### PROBLEM REQUIREMENTS
Once you find the line containing "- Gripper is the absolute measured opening" in the data below, copy it and each following line exactly, up to and including the line containing "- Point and", and nothing else.

### SOURCE DATA
== == ==
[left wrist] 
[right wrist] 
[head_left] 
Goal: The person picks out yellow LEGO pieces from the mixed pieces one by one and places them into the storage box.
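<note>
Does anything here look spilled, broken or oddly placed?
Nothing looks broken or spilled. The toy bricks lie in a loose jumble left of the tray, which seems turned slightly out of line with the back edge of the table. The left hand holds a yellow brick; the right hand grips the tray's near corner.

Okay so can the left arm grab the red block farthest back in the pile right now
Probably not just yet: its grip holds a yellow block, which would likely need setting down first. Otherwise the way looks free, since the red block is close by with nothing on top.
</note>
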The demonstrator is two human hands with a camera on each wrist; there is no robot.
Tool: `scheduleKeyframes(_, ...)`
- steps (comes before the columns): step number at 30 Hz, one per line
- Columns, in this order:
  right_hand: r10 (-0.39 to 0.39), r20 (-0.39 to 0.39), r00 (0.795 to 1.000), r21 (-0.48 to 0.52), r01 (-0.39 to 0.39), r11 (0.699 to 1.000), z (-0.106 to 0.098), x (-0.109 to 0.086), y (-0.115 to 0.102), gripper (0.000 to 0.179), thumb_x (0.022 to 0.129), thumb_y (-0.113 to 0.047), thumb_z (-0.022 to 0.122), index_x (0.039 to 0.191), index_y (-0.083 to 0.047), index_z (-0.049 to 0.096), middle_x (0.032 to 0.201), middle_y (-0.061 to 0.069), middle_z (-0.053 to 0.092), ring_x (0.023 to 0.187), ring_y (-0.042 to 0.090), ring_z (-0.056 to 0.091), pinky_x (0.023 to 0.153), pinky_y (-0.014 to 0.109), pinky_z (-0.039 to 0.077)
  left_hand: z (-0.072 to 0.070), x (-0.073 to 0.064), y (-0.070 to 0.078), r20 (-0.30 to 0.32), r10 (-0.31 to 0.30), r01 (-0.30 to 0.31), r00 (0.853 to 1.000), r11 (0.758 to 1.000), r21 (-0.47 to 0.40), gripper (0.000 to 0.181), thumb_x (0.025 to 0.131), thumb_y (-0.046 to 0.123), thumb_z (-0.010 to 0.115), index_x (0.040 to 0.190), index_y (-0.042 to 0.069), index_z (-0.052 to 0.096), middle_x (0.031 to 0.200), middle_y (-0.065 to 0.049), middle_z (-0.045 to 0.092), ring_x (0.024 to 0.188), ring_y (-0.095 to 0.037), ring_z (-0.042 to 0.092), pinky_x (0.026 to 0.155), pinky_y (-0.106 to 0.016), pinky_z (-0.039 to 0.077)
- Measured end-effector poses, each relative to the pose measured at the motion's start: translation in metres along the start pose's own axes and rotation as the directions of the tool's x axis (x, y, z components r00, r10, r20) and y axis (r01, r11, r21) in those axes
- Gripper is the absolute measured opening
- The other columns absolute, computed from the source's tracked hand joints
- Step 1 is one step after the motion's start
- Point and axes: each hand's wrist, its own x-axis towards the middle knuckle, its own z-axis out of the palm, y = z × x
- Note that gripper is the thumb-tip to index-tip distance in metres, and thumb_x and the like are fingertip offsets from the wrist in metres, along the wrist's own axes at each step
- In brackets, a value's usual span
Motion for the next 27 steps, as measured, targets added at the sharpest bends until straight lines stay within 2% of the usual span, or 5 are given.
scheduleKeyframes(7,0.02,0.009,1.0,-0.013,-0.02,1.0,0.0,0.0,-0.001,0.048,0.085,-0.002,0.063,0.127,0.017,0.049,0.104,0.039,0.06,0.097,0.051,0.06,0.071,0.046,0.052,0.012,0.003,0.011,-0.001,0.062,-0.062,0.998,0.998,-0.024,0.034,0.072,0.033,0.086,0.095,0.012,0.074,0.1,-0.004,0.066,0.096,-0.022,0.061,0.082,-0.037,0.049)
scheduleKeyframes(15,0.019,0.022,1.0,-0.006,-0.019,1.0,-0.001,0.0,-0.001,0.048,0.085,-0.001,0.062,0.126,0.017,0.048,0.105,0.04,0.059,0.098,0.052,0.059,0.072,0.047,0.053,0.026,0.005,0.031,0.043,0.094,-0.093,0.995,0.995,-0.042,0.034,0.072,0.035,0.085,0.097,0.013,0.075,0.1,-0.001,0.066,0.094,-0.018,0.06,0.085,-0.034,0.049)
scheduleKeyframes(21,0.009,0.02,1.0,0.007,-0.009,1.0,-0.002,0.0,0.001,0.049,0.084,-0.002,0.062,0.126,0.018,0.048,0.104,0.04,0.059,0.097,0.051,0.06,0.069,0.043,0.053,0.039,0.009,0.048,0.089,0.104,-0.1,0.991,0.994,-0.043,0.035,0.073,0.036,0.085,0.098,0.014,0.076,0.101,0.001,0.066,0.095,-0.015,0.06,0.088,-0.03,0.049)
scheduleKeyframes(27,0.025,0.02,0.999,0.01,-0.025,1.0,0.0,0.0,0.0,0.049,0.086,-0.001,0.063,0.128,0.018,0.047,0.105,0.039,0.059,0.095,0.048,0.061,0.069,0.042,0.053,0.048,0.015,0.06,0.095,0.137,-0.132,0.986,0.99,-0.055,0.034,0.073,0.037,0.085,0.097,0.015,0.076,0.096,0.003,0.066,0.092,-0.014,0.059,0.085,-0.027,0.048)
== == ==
### REPLY TO THE TASK
- Gripper is the absolute measured opening
- The other columns absolute, computed from the source's tracked hand joints
- Step 1 is one step after the motion's start
- Point and axes: each hand's wrist, its own x-axis towards the middle knuckle, its own z-axis out of the palm, y = z × x

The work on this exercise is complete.